- **PROBLEM REQUIREMENTS**
The answer must be every line from the entries below that includes "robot".

- **DATA PROVIDED**
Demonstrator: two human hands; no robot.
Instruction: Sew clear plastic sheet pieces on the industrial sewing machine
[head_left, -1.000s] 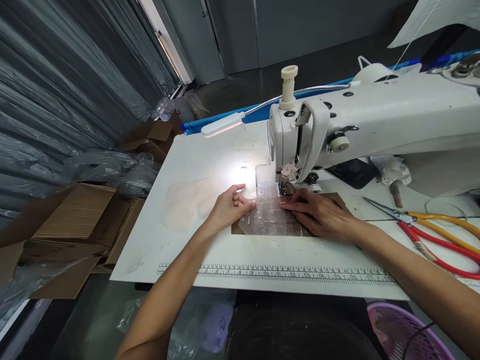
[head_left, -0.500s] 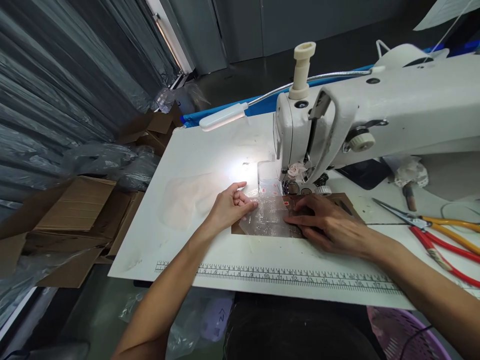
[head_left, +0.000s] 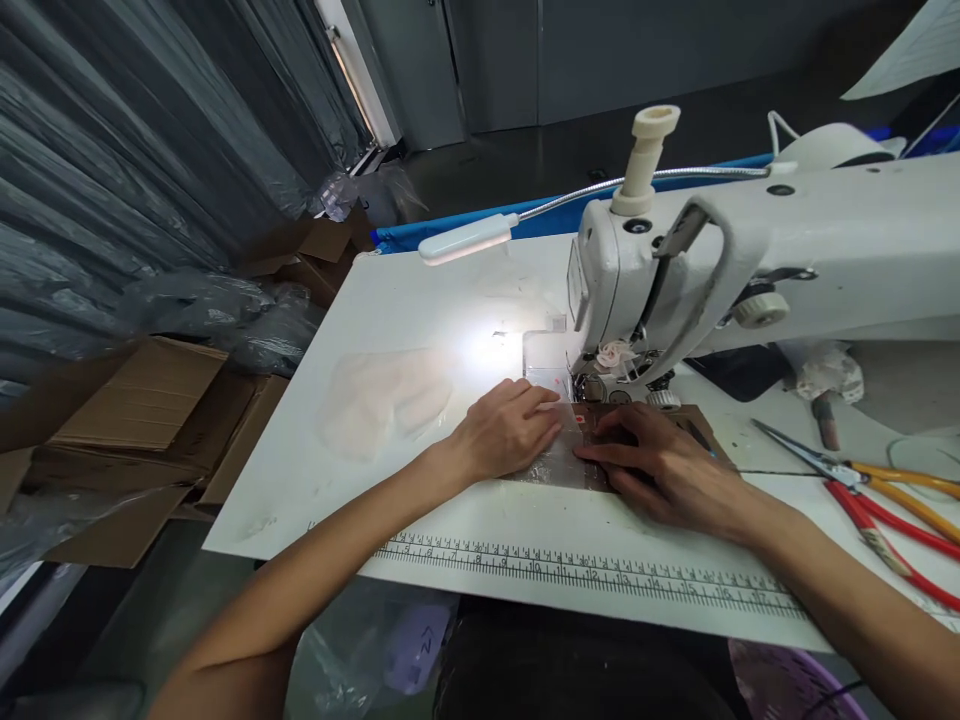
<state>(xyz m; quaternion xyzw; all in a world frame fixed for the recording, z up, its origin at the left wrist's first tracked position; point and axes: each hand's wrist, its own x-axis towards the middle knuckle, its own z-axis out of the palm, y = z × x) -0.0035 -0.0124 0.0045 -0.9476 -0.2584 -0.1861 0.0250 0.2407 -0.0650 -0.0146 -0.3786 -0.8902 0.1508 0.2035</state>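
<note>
My left hand (head_left: 508,430) lies over a clear plastic sheet (head_left: 559,465), its fingers stretched forward and pressing down on it. Beneath the plastic is a flat brown piece (head_left: 697,420) with a small red mark near the needle area. On the brown piece rests my right hand (head_left: 664,462), fingers apart, with a fingertip at the plastic's right side. Just beyond both hands stands the white sewing machine (head_left: 600,270), its presser foot close to the plastic's far edge. The undersides of my fingers are hidden.
A lamp (head_left: 469,238) on a bendable neck lights the white table (head_left: 420,290). Scissors-like snips with orange handles (head_left: 900,478) and a red-handled tool (head_left: 892,535) lie at right. A printed ruler (head_left: 570,570) runs along the front edge. Cardboard boxes (head_left: 142,410) stand left.
My left hand has moved right and flattened onto the plastic, where before it pinched the left edge. My right hand stays nearly in place. The view has shifted slightly.
</note>
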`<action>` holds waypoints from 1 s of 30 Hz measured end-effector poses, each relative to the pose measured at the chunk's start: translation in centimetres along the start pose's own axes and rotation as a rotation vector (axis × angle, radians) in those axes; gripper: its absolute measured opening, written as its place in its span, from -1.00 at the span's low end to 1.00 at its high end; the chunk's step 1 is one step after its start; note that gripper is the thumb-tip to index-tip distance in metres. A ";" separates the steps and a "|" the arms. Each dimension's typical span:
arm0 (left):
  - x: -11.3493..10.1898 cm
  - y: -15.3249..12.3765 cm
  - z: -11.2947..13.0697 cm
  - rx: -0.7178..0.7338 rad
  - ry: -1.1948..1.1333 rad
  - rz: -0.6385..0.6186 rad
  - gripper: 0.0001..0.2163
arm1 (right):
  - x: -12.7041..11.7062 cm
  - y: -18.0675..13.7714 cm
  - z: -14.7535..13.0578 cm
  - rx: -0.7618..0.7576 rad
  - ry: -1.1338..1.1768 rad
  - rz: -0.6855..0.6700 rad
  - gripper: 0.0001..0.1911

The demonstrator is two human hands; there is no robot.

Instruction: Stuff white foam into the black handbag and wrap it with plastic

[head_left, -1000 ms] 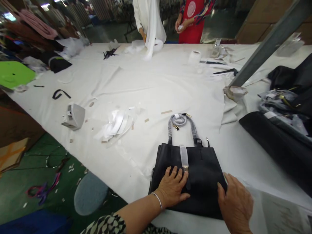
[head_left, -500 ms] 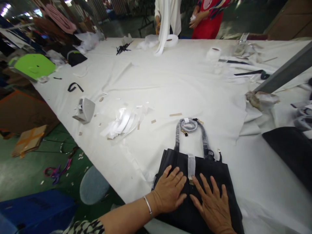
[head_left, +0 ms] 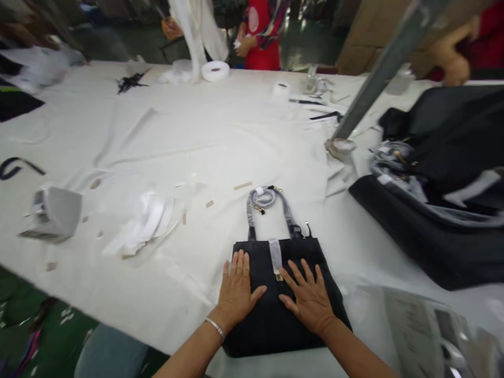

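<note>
A black handbag (head_left: 271,320) lies flat on the white-covered table, its wrapped handles (head_left: 251,216) stretched away from me. Within the handle loop rests a coiled strap (head_left: 263,197) in clear wrapping, with gold-coloured clips. White wrap covers the closure tab (head_left: 275,255) at the bag's middle, above a small gold clasp (head_left: 279,276). My left hand (head_left: 237,289) is pressed flat along the bag's left side, fingers stretched out. On the right half of the front panel, my right hand (head_left: 309,296) lies flat with fingers spread. Neither hand grips anything.
More black bags (head_left: 433,226) are piled at right, near a slanted metal post (head_left: 378,79). A clear plastic bag (head_left: 417,325) lies front right. White strips (head_left: 149,223) and a tape dispenser (head_left: 63,212) are at left. Other people stand beyond the far edge, near a white roll (head_left: 215,71).
The view has swung right, bringing the pile of black bags into sight. My left hand has moved from near the clasp to the bag's left side; my right hand stays flat on the front.
</note>
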State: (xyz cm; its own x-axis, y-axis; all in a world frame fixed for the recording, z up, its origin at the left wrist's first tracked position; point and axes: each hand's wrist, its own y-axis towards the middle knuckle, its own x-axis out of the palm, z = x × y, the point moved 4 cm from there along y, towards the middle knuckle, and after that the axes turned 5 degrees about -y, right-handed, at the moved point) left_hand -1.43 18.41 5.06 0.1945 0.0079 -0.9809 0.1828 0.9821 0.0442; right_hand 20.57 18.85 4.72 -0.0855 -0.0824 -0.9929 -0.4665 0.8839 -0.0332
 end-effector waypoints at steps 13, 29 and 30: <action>2.6 3.0 8.3 0.382 -0.058 -0.161 -0.44 | -2.1 -0.1 0.5 0.086 0.272 -0.088 -0.32; 3.0 2.7 8.4 0.390 -0.019 -0.070 -0.44 | -0.7 -9.6 11.0 1.397 1.658 0.229 -0.56; 3.0 2.7 8.3 0.390 -0.019 -0.065 -0.44 | -0.5 -8.7 11.0 1.381 1.699 0.221 -0.58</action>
State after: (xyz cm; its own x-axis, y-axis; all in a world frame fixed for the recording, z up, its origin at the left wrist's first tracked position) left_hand 7.67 19.49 3.84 0.1876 -0.0595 -0.9804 0.5474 0.8351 0.0540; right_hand 34.37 16.32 4.23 -0.8610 0.5085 -0.0048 0.3291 0.5499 -0.7676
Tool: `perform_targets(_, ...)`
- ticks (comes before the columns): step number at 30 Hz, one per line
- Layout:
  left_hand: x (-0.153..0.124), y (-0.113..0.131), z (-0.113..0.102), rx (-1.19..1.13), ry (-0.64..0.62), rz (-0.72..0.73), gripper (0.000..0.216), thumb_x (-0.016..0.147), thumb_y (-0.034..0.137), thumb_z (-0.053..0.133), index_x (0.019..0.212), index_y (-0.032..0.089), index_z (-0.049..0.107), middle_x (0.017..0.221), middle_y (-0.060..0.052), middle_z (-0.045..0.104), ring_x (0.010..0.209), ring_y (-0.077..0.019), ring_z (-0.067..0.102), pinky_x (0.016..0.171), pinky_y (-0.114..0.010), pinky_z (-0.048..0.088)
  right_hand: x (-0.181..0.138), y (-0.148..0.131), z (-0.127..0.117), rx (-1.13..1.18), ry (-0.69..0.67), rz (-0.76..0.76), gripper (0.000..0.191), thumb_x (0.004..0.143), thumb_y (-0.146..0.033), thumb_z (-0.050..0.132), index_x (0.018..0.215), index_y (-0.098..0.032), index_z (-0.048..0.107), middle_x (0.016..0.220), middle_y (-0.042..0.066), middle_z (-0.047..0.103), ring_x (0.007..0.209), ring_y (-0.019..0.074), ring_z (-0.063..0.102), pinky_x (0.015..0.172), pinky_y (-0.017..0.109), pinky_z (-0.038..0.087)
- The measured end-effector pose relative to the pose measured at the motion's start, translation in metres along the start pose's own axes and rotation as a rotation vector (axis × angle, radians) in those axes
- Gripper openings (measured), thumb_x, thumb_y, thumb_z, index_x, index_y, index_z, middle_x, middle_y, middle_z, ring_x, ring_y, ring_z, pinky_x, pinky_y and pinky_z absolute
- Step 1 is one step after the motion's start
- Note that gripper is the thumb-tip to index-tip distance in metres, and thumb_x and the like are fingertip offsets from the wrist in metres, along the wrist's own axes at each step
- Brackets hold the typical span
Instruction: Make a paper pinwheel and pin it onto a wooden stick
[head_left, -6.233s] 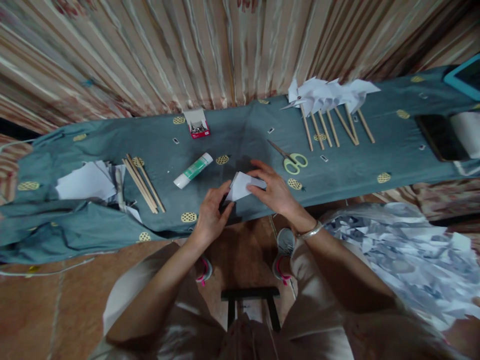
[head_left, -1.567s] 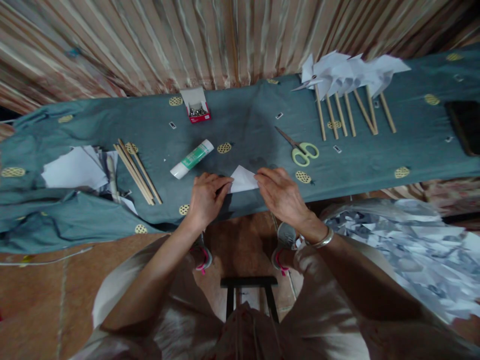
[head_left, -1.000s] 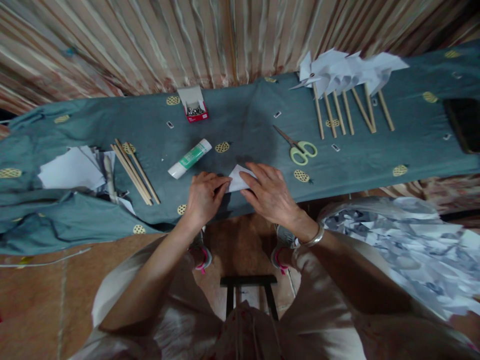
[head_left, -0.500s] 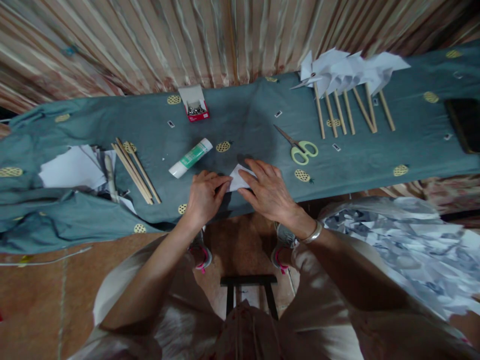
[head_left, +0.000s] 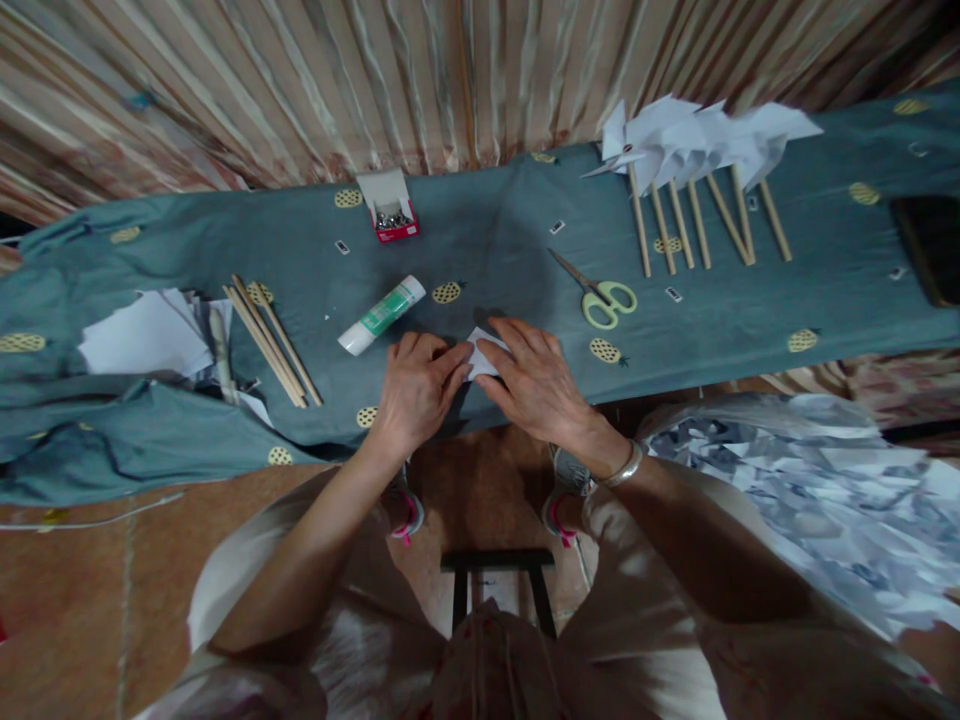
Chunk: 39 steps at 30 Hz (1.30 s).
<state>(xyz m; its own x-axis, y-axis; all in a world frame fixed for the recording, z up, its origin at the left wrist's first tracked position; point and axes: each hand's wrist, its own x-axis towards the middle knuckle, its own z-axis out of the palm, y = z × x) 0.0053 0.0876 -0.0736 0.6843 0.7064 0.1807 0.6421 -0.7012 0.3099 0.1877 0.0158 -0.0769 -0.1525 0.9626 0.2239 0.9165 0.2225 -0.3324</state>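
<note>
A small folded piece of white paper (head_left: 484, 355) lies on the green tablecloth near the table's front edge. My left hand (head_left: 420, 385) has its fingers curled together, with thumb and forefinger pressed on the paper's left edge. Across the right side of the paper rests my right hand (head_left: 536, 380), its fingers spread and lying over it. Both hands partly hide the paper. A glue stick (head_left: 382, 315) with a green label lies just beyond my left hand. Scissors (head_left: 598, 298) with pale green handles lie beyond my right hand.
At the back stands a small red box (head_left: 394, 232) of metal pins. Paper pinwheels (head_left: 675, 140) on sticks lie back right. Wooden sticks (head_left: 270, 340) and a paper stack (head_left: 146, 335) are at left. A dark phone (head_left: 930, 250) lies far right, above a bag of paper pieces (head_left: 817, 500).
My left hand's fingers have slid slightly right over the paper's left edge, covering more of it. My right hand stays almost where it was.
</note>
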Motion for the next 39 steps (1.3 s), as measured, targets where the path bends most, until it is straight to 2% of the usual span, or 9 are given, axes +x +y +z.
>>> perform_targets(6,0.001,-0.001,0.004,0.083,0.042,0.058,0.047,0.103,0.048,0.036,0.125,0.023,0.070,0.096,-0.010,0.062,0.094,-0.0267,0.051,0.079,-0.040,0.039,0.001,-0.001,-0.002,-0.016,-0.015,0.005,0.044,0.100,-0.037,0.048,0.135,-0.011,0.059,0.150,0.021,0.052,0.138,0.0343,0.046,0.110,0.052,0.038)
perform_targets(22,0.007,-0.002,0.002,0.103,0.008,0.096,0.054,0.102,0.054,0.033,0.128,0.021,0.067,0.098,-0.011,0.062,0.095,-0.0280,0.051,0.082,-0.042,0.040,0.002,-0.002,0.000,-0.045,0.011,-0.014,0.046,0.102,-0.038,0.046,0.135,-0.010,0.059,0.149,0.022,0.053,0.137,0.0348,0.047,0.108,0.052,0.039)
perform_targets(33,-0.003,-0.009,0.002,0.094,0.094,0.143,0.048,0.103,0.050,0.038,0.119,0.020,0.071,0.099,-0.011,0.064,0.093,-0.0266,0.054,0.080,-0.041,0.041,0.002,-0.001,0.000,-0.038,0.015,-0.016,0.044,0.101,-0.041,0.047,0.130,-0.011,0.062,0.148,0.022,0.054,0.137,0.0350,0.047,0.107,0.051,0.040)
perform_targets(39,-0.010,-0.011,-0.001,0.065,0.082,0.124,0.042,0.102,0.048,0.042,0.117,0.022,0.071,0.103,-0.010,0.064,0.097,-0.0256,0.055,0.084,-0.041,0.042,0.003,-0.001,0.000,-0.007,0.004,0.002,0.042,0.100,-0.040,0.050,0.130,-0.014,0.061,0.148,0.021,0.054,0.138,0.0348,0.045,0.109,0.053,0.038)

- **YOUR SOLUTION**
Demonstrator: two human hands; no robot.
The demonstrator is two human hands; there is no robot.

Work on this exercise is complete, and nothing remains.